* [Problem description]: For this exercise, please reproduce the records below word for word, from the first line through the line with "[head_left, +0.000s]".

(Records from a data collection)
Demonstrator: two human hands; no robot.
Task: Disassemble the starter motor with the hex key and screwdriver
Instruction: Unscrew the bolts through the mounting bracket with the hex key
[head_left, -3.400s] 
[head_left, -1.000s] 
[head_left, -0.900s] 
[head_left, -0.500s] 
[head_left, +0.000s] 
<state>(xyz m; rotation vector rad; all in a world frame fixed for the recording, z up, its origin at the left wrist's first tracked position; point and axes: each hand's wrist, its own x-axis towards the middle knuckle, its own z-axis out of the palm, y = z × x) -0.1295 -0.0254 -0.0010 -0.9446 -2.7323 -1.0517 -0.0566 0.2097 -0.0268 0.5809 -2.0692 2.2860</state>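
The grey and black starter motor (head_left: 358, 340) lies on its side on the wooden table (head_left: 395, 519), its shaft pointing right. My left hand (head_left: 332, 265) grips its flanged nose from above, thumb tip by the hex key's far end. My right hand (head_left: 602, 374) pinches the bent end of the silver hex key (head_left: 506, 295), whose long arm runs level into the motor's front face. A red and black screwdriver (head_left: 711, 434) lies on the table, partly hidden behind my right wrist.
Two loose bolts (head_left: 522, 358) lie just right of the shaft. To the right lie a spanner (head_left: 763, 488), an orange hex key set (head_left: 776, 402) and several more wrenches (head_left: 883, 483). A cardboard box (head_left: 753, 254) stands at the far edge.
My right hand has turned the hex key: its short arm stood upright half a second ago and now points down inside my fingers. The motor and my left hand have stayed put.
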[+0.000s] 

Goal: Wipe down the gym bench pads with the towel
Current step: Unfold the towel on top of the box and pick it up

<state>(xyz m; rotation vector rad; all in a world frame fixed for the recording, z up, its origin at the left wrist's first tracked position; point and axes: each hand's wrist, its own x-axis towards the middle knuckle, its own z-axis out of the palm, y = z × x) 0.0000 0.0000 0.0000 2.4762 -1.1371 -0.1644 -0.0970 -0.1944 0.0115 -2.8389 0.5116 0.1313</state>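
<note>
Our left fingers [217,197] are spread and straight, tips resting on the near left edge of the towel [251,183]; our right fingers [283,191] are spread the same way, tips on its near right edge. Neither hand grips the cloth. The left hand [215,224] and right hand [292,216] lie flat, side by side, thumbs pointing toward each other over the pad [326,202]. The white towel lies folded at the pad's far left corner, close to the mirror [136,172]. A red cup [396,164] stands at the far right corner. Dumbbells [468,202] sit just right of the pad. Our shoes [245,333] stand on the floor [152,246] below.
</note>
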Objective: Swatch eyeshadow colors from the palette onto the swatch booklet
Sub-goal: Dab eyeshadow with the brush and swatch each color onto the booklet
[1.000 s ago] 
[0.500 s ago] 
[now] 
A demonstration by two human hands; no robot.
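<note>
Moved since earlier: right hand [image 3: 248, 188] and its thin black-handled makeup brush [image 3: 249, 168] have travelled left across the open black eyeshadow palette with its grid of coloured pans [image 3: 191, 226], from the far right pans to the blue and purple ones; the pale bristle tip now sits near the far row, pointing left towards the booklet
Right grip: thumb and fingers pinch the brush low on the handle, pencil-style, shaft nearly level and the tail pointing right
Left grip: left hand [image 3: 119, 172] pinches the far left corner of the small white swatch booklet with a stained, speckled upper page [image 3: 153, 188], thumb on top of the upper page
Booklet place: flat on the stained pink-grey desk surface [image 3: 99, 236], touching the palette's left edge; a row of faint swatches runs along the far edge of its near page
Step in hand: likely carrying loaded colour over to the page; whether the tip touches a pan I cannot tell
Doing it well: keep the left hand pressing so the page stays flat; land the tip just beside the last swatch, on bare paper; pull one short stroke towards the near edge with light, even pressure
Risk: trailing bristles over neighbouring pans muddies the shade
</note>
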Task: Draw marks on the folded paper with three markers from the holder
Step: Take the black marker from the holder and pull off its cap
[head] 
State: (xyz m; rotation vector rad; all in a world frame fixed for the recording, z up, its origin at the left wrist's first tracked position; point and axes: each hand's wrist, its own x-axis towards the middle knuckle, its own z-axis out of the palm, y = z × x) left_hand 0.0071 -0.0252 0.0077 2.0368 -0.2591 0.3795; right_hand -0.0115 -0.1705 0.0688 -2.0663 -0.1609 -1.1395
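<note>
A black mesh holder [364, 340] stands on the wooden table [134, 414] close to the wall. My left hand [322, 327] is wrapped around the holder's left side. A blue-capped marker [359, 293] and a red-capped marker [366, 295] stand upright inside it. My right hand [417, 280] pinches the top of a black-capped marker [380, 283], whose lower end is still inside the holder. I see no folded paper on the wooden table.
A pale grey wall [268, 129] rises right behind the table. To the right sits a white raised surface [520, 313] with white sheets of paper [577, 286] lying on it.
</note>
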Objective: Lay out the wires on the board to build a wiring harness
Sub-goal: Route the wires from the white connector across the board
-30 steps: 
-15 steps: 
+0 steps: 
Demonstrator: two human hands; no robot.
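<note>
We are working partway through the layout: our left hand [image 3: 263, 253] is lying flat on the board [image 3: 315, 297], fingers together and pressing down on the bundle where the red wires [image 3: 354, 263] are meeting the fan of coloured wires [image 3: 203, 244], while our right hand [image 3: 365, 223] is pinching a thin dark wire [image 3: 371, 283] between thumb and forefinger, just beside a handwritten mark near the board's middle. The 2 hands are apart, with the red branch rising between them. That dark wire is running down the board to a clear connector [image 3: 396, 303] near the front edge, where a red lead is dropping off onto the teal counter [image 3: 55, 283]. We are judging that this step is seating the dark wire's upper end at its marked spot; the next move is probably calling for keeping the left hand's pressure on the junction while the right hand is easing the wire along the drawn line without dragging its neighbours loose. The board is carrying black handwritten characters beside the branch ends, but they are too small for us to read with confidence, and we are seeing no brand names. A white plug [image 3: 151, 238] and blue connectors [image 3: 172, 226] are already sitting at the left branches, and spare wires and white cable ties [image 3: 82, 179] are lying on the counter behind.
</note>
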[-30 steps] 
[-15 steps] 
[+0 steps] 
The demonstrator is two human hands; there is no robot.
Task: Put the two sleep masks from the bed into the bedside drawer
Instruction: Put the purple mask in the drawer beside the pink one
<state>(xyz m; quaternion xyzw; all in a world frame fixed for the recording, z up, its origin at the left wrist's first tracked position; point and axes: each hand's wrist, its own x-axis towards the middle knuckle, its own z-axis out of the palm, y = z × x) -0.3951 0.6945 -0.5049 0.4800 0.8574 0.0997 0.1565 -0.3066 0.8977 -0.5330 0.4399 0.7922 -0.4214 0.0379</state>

* [Result for this task]:
Demonstrator: two human hands; no robot.
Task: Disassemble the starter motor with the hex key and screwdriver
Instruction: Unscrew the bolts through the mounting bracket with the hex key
[head_left, -3.400s] 
[head_left, -1.000s] 
[head_left, -0.900s] 
[head_left, -0.500s] 
[head_left, +0.000s] 

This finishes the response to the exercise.